Al Pd resta solo la soluzione del campo aperto
foto da Quotidiani locali
Guardando al sinistracentro di questi giorni più che di un campo largo si dovrebbe parlare di un “campo profondo”.
Nel senso del de profundis (o, come scherzava in maniera un po’ macabra qualcuno, di un campo santo). Tramontata a Bari l’ipotetica candidatura di convergenza di Nicola Colaianni, mentre viene messo sotto indagine anche un assessore della giunta Decaro (Alessandro D’Adamo), il caos in quella regione che avrebbe dovuto essere il fiore all’occhiello dell’«alleanza organica» fra Pd e M5S va tracimando sempre più.
Così Elly Schlein ha respinto la richiesta di accettare il candidato dei pentastellati Michele Laforgia e, per converso, un irridente Giuseppe Conte ha dichiarato: «il Pd si rilassi, se li superiamo alle elezioni europee non chiederò la leadership».
Ovvero, tradotto in altre parole: Schlein non si illuda, non è con il numero dei voti conquistati che si deciderà il candidato premier del (fu) campo largo – un chiaro segnale, giustappunto, della sua aspirazione a quel ruolo indipendentemente dai consensi che ciascun partito riporterà a giugno.
La «questione morale» costituisce un tema a cui l’elettorato dem risulta particolarmente sensibile, identificando una categoria elaborata nell’ambito della cultura politica del berlinguerismo anche per trovare una narrazione sostitutiva dell’ideologia consunta e non più utilizzabile del «comunismo all’italiana».
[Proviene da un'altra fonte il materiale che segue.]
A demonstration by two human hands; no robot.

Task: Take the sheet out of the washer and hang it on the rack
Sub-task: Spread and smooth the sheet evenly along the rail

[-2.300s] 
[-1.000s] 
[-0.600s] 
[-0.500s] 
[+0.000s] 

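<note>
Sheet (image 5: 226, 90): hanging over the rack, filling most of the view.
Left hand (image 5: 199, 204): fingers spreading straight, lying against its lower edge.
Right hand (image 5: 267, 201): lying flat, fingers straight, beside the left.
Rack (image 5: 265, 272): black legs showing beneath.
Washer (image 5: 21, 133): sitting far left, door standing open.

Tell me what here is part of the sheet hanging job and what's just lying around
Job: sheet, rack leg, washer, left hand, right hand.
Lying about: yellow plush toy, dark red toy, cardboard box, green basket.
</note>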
Non per caso – suscitando una polemica interna con l’area cattolica –, Schlein ha presentato proprio nelle scorse ore la nuova campagna di tesseramento che prevede l’immagine sulla tessera del volto dell’ex segretario Enrico Berlinguer colpito da un ictus fatale durante il suo comizio padovano del 7 giugno 1984.
La “tempesta perfetta” di natura giudiziaria abbattutasi sul Pd ha spalancato un’ampia finestra di opportunità per l’«alleato» (molto) riottoso Conte per attaccare a ogni piè sospinto il “partner”. Almeno fino all’indomani delle europee un’alleanza effettiva (figurarsi «organica»...) con il M5S appare pertanto come una mission impossible per il Pd, che dovrebbe piuttosto optare per una competizione decisa e in campo aperto (al posto di quello “largo” divenuto ristretto).
Fermo restando, naturalmente, che i dem dovrebbero bonificarsi al proprio interno da qualsiasi mela marcia, Conte ha individuato nelle inchieste proprio l’issue su cui impostare la sua campagna elettorale, dal momento che tutte le altre (dal superbonus al reddito di cittadinanza) si rivelano spuntate. Di qui, per l’appunto, il ritorno all’immagine intransigente dell’«Avvocato del popolo» à la Robespierre.
Si tratta, palesemente, di tatticismo, oltre che di quel populismo anti-casta che si ritrova iscritto nel codice genetico del Movimento insieme al giustizialismo. Per i prossimi mesi non sarà dunque possibile per il Pd costruire un rapporto solido col M5S precisamente perché il suo leader ha scommesso su una concorrenza senza tregua.
Ma forse, come pare si stia accorgendo la stessa Schlein, quella con Conte è destinata a risultare una “collaborazione” strutturalmente competitiva, più che una vera coalizione, con tutti i relativi problemi del caso visto l’investimento a senso unico fatto sul M5S. Un aspetto che rende indispensabile per il Pd ricostruire adeguatamente le relazioni con i vari (anch’essi, in altro modo, turbolenti) partiti centristi e riformisti.